Not saying it's a good idea, but I can't see why it would be dangerous to him per se, as the fumes go up the chimney, along with all the dangerous carbon monoxide etc. I would liken what he's doing to burning the stuff out in the garden.

As it happens, there was a piece on the R2 Jeremy Vine show the other day about the legalities of burning domestic rubbish at home (on the increase because people can't be arsed with recycling or haven't got enough space in their bins etc) and IIRC the message was that unless you live in a smokeless zone, there's no specific law about what you can and can't burn - you just mustn't create a nuisance to your neighbours. So if a neighbour complains to Environmental Health about lead poisoning from his smoke, then he might be in trouble...

David

Reply to
Lobster

Reply to
cynic

Lead is likely to be there if the timber's oldest paint is before the '60s (or if they get their paint from a shipyard!). If the timber is more recent, and most of it will be, then there's no problem.

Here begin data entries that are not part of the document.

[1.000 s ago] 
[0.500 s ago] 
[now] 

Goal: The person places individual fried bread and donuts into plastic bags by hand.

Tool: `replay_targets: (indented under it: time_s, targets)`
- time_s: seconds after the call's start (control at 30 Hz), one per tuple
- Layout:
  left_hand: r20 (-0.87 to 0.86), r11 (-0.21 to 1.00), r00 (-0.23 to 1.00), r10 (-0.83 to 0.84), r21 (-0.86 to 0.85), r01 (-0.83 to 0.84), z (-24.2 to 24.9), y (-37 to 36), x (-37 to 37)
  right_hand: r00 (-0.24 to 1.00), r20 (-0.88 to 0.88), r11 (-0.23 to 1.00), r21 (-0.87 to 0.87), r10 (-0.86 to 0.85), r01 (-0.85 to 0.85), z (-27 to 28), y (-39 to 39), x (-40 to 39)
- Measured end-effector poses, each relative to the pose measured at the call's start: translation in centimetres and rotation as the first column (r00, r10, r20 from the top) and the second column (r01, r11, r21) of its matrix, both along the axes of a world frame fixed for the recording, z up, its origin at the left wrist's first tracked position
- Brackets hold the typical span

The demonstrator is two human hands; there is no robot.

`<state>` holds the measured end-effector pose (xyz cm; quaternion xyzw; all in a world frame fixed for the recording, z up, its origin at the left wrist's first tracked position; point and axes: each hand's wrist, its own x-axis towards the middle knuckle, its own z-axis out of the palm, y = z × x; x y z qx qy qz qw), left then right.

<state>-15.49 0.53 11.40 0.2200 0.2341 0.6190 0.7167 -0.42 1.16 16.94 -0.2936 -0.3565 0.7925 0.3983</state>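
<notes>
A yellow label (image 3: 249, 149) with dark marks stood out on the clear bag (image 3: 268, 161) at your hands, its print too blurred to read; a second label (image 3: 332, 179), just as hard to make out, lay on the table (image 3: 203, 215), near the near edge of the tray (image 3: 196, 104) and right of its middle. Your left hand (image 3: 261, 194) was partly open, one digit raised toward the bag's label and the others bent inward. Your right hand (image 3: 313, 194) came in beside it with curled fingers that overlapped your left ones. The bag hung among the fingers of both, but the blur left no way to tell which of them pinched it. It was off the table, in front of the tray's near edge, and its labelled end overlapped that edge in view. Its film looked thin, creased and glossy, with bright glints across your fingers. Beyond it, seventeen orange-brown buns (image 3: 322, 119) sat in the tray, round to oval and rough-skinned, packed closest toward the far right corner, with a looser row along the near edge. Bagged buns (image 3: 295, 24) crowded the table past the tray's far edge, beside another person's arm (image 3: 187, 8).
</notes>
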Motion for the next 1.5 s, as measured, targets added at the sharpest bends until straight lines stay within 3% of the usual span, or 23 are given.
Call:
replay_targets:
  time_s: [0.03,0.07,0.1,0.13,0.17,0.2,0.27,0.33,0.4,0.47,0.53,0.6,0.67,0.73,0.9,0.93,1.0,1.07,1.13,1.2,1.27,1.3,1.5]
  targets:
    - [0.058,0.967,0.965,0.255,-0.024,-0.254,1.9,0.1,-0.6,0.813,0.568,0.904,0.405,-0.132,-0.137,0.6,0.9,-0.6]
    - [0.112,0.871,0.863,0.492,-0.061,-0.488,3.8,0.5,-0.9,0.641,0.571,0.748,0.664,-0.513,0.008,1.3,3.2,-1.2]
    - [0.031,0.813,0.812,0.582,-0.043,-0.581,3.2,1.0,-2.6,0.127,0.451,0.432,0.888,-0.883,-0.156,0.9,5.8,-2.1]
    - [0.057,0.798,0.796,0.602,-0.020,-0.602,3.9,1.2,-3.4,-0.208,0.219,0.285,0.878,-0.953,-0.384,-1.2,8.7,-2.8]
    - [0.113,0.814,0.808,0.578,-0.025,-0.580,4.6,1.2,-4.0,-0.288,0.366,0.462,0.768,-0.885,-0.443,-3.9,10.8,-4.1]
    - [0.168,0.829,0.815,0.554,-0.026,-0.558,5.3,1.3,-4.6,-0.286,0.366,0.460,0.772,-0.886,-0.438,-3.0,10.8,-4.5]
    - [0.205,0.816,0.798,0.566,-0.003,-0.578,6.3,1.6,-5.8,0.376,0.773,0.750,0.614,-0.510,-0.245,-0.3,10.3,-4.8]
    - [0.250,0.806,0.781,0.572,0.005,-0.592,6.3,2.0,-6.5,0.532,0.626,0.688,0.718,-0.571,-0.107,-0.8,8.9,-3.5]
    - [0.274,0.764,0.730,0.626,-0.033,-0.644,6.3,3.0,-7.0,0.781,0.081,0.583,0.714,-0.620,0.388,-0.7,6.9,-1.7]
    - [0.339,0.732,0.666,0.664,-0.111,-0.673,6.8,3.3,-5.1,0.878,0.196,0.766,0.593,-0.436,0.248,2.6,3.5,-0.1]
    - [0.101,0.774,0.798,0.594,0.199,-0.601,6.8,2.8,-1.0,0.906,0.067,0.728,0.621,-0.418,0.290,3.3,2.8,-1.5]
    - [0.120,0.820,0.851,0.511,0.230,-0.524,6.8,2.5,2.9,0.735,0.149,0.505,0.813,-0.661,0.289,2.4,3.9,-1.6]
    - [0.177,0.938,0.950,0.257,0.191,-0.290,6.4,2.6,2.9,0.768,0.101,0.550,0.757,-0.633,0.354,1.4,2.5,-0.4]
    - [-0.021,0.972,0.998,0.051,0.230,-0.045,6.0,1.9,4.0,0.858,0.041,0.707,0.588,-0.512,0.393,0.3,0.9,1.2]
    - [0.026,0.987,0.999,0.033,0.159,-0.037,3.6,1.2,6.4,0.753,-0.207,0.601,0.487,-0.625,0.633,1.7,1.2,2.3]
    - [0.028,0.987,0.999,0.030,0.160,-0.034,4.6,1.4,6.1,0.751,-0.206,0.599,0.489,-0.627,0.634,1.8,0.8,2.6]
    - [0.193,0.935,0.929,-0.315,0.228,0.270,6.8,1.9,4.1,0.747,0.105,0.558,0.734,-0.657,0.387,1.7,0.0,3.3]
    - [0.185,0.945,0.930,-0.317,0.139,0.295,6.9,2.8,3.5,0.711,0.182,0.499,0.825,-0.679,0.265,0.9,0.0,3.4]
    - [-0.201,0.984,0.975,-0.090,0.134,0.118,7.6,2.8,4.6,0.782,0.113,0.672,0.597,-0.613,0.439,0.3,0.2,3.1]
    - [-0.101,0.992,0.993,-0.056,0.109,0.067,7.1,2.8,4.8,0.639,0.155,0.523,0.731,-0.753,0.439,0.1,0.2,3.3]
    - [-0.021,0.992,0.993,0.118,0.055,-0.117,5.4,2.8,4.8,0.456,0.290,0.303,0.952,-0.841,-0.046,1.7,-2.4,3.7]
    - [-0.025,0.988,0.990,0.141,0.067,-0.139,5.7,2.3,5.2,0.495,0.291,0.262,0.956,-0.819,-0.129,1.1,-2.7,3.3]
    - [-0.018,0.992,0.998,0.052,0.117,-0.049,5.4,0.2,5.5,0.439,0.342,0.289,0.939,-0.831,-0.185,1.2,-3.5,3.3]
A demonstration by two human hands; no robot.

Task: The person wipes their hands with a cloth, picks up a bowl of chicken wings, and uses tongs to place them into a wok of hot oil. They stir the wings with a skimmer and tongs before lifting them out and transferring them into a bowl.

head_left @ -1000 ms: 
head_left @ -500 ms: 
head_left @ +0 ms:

OTOH, I wouldn't burn pressure-treated Tanalised timber, because of the arsenic. _Far_ worse than lead. There's a US case where a couple died after a bonfire of it and the local police were into a murder investigation of poisoning before anyone realised what had happened.

Reply to
Andy Dingley

Not to mention the chromium! Though I believe it's the arsenic compounds that are more volatile.

Best place would be landfill except most of the original treatments were done so shoddily that the vast bulk of the treated piece will still be putrescible.

AJH

Reply to
AJH

Since you seem to know about these things, I see from stove manufacturers sites that plywood and MDF are no-nos too, but they don't say why.

Reply to
Jim S

Formaldehyde resins in the glue I think.

As far as burning preservative treated wood goes - CCA treated (exterior) stuff sounds a bad idea, as they're cumulative poisons.

Reply to
dom

Formaldehyde, and past extensive lawsuits in the US over formaldehyde outgassing. Don't forget chipboard too.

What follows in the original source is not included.